Activity:
Print every line of the listing below, starting with the line that holds "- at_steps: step" and going on through the line that holds "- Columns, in", both included, and print nothing else.

Data supplied:
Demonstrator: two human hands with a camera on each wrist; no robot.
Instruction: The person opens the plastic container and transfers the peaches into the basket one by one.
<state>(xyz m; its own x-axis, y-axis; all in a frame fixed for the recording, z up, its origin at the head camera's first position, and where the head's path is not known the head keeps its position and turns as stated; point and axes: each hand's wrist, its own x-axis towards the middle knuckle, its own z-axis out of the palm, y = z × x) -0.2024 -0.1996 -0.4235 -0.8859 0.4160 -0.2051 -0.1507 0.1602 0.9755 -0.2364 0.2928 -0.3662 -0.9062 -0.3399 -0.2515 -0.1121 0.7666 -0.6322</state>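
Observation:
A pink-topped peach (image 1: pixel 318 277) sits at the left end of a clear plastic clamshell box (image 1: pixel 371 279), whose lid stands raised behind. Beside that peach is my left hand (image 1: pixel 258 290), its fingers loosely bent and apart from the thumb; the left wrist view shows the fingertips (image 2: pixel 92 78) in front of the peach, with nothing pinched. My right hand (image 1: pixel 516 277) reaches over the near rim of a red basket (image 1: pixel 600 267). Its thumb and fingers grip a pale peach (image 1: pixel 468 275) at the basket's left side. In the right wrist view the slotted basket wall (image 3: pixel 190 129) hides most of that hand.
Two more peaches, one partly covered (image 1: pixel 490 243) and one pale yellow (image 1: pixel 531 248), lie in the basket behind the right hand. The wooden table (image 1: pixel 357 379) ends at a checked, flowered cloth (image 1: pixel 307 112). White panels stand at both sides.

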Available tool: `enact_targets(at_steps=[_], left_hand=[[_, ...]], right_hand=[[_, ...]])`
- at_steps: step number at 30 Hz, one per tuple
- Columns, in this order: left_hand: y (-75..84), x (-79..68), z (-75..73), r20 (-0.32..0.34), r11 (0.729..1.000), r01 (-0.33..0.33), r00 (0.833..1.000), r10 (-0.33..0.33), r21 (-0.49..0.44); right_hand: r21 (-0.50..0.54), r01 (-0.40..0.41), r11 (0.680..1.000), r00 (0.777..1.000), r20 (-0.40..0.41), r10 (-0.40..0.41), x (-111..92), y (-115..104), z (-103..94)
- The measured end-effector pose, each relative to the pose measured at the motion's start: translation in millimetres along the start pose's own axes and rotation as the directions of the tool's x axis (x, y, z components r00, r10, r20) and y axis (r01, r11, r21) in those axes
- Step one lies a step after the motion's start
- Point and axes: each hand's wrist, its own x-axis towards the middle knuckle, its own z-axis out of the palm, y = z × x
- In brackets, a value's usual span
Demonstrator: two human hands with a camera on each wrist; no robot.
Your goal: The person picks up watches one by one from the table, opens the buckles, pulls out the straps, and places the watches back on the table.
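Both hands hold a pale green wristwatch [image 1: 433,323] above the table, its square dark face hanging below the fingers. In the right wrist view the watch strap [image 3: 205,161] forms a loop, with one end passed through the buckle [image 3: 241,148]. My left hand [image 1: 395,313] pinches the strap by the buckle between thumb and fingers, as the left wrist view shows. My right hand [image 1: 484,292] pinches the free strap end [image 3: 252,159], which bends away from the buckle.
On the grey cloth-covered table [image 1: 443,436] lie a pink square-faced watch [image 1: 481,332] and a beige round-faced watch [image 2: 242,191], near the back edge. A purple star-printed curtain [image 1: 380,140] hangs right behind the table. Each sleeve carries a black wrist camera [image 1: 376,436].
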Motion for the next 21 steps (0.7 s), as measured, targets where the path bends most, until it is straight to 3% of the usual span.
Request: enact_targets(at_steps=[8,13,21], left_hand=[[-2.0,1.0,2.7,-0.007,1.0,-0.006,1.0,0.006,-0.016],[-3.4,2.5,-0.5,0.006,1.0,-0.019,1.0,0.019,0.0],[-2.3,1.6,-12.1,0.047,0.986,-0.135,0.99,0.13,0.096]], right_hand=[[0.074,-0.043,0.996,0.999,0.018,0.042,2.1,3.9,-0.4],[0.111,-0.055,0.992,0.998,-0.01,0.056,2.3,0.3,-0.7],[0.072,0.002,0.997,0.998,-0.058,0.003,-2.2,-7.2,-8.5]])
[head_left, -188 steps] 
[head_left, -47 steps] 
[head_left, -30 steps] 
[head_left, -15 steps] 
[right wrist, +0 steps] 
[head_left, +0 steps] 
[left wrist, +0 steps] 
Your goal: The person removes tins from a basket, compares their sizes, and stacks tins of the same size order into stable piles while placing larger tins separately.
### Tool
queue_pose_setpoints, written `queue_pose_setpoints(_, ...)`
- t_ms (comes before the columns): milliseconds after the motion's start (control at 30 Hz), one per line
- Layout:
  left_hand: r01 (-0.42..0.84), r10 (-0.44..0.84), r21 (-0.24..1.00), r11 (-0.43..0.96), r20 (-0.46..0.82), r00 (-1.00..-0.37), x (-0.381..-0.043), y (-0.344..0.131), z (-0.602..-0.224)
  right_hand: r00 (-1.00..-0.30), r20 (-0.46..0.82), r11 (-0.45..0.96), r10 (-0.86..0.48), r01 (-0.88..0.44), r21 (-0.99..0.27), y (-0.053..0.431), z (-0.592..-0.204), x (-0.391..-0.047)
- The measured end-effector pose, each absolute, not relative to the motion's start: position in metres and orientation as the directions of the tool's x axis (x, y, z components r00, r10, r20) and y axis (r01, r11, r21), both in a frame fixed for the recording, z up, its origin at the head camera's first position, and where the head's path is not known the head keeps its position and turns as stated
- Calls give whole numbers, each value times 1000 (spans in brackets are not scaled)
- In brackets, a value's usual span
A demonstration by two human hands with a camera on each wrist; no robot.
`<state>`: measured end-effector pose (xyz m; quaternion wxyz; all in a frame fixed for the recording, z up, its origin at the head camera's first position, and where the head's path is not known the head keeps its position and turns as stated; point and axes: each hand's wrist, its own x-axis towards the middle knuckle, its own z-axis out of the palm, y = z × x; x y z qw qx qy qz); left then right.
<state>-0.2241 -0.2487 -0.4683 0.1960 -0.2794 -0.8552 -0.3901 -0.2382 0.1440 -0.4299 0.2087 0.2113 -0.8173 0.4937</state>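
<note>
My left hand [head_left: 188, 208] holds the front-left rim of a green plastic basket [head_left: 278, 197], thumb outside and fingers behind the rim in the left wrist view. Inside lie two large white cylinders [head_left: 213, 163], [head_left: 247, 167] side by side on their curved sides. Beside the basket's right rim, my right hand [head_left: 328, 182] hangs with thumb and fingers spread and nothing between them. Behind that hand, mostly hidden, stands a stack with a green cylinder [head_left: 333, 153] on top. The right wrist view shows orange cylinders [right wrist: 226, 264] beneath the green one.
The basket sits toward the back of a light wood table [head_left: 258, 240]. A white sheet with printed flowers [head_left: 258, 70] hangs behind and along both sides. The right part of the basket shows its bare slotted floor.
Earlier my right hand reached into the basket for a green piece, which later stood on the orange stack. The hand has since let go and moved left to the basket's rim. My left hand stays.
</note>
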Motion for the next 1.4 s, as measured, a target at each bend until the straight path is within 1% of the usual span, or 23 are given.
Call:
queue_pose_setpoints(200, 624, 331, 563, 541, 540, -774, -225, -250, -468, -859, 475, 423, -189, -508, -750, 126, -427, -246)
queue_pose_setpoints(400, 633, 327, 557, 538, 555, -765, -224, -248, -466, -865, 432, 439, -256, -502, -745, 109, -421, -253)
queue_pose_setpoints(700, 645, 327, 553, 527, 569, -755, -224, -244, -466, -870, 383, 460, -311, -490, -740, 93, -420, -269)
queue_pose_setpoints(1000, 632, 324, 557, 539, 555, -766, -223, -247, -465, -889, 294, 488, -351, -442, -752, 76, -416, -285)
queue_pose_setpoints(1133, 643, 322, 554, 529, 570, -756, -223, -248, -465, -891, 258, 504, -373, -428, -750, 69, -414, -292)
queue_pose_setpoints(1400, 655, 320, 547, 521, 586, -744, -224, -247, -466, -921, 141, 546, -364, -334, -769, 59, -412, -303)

Your response:
- at_steps: step number at 30 Hz, one per tuple
- Columns, in this order: left_hand: y (-75..84), x (-79..68), z (-75..73), r20 (-0.32..0.34), r11 (0.729..1.000), r01 (-0.33..0.33), r00 (0.833..1.000), r10 (-0.33..0.33), r21 (-0.49..0.44); right_hand: r21 (-0.50..0.54), r01 (-0.40..0.41), r11 (0.680..1.000), r00 (0.777..1.000), r20 (-0.40..0.41), r10 (-0.40..0.41), x (-111..92), y (-115..104), z (-103..94)

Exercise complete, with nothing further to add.